**Exercise data**
++++++++++
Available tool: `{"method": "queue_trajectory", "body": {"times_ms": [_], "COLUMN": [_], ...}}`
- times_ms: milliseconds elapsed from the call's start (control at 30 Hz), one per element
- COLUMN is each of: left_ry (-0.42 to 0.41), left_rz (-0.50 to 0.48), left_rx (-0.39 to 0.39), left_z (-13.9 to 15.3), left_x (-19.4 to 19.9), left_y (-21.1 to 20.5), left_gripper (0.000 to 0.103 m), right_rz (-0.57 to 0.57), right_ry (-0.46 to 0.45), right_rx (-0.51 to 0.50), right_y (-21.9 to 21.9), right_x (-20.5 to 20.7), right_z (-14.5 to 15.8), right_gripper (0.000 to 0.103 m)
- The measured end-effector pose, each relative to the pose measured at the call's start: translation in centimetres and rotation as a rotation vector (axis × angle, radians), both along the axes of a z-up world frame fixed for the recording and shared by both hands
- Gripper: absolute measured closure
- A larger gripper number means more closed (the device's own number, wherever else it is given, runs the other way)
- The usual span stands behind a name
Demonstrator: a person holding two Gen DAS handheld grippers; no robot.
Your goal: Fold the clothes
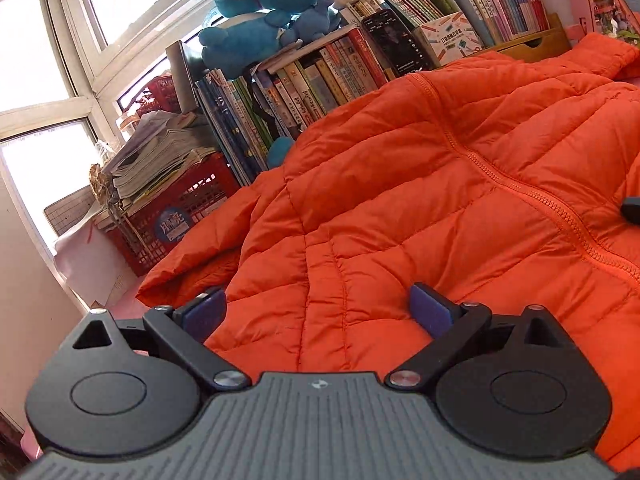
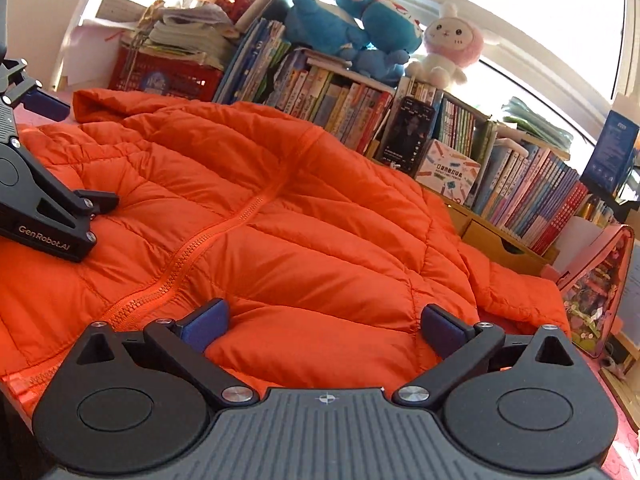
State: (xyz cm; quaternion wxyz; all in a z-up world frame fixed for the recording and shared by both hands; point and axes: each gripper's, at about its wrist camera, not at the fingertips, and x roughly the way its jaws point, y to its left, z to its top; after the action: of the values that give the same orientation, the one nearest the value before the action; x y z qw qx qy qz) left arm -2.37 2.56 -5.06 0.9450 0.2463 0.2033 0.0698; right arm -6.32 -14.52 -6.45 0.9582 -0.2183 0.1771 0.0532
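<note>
Two grippers: left gripper [image 1: 316,310] and right gripper [image 2: 325,322], both low over the near hem of the orange puffer jacket [image 1: 420,184], pointing slightly down across it
Jaws, left: spread wide, blue pads apart, nothing clamped; orange quilting fills the gap, whether a pad rests on it cannot be told
Jaws, right: spread just as wide, nothing pinched; padded fabric bulges up between the pads
Jacket position: laid out flat, front up, zip [image 2: 188,256] closed and running away from the hem; spread across a pink worktop [image 1: 132,306], far end against the books
Reason for layout: likely flattened with the front closed so that sides and sleeves can be turned inward evenly
Reason for gripper placement: one either side of the zip, probably to take matching hold of the hem or side panels
Fold progress: apparently none yet; body unfolded, left sleeve [image 1: 192,256] lying out to the side
Handling guess: slippery, puffy shell, prone to springing back and sliding from a shallow pinch
Surroundings: row of books [image 2: 344,108] along the far edge, blue plush toys [image 2: 360,24] and a pink-and-white rabbit plush [image 2: 448,48] on top, phone [image 2: 408,136] propped against the books, red crate [image 1: 176,208] under stacked papers, bright windows behind
In the way: books and crate close behind the jacket, little room for pushing it further; right sleeve [image 2: 516,284] near a pink toy bag [image 2: 600,280]
</note>
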Motion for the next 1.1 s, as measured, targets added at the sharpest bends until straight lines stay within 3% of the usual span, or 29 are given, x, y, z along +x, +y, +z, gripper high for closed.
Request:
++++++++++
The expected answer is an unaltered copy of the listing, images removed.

**Answer to this exercise**
Available tool: `{"method": "queue_trajectory", "body": {"times_ms": [_], "COLUMN": [_], ...}}`
- times_ms: milliseconds elapsed from the call's start (control at 30 Hz), one per element
- COLUMN is each of: left_ry (-0.42 to 0.41), left_rz (-0.50 to 0.48), left_rx (-0.39 to 0.39), left_z (-13.9 to 15.3), left_x (-19.4 to 19.9), left_y (-21.1 to 20.5), left_gripper (0.000 to 0.103 m), right_rz (-0.57 to 0.57), right_ry (-0.46 to 0.45), right_rx (-0.51 to 0.50), right_y (-21.9 to 21.9), right_x (-20.5 to 20.7), right_z (-14.5 to 15.8), right_gripper (0.000 to 0.103 m)
- The measured end-effector pose, each relative to the pose measured at the call's start: translation in centimetres and rotation as a rotation vector (axis × angle, radians), both along the axes of a z-up world frame fixed for the recording and shared by both hands
- Gripper: absolute measured closure
- A larger gripper number means more closed (the device's own number, wherever else it is given, runs the other way)
- The usual span stands behind a name
Demonstrator: a person holding two Gen DAS handheld grippers; no robot.
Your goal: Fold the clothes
State: (xyz cm; quaternion wxyz; all in a z-up world frame fixed for the recording and shared by both hands; point and axes: each gripper's, at about its wrist camera, not at the fingertips, and x roughly the way its jaws point, y to its left, z to its top; after the action: of the values that give the same orientation, the one nearest the value before the action; x y z qw qx qy qz) left arm -2.37 2.56 -5.06 0.9450 0.2463 0.2033 0.0698; right arm -6.32 -14.52 -6.45 0.9582 -0.2183 0.1771 0.0532
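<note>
Two grippers: left gripper [image 1: 316,310] and right gripper [image 2: 325,322], both low over the near hem of the orange puffer jacket [image 1: 420,184], pointing slightly down across it
Jaws, left: spread wide, blue pads apart, nothing clamped; orange quilting fills the gap, whether a pad rests on it cannot be told
Jaws, right: spread just as wide, nothing pinched; padded fabric bulges up between the pads
Jacket position: laid out flat, front up, zip [image 2: 188,256] closed and running away from the hem; spread across a pink worktop [image 1: 132,306], far end against the books
Reason for layout: likely flattened with the front closed so that sides and sleeves can be turned inward evenly
Reason for gripper placement: one either side of the zip, probably to take matching hold of the hem or side panels
Fold progress: apparently none yet; body unfolded, left sleeve [image 1: 192,256] lying out to the side
Handling guess: slippery, puffy shell, prone to springing back and sliding from a shallow pinch
Surroundings: row of books [image 2: 344,108] along the far edge, blue plush toys [image 2: 360,24] and a pink-and-white rabbit plush [image 2: 448,48] on top, phone [image 2: 408,136] propped against the books, red crate [image 1: 176,208] under stacked papers, bright windows behind
In the way: books and crate close behind the jacket, little room for pushing it further; right sleeve [image 2: 516,284] near a pink toy bag [image 2: 600,280]
</note>
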Motion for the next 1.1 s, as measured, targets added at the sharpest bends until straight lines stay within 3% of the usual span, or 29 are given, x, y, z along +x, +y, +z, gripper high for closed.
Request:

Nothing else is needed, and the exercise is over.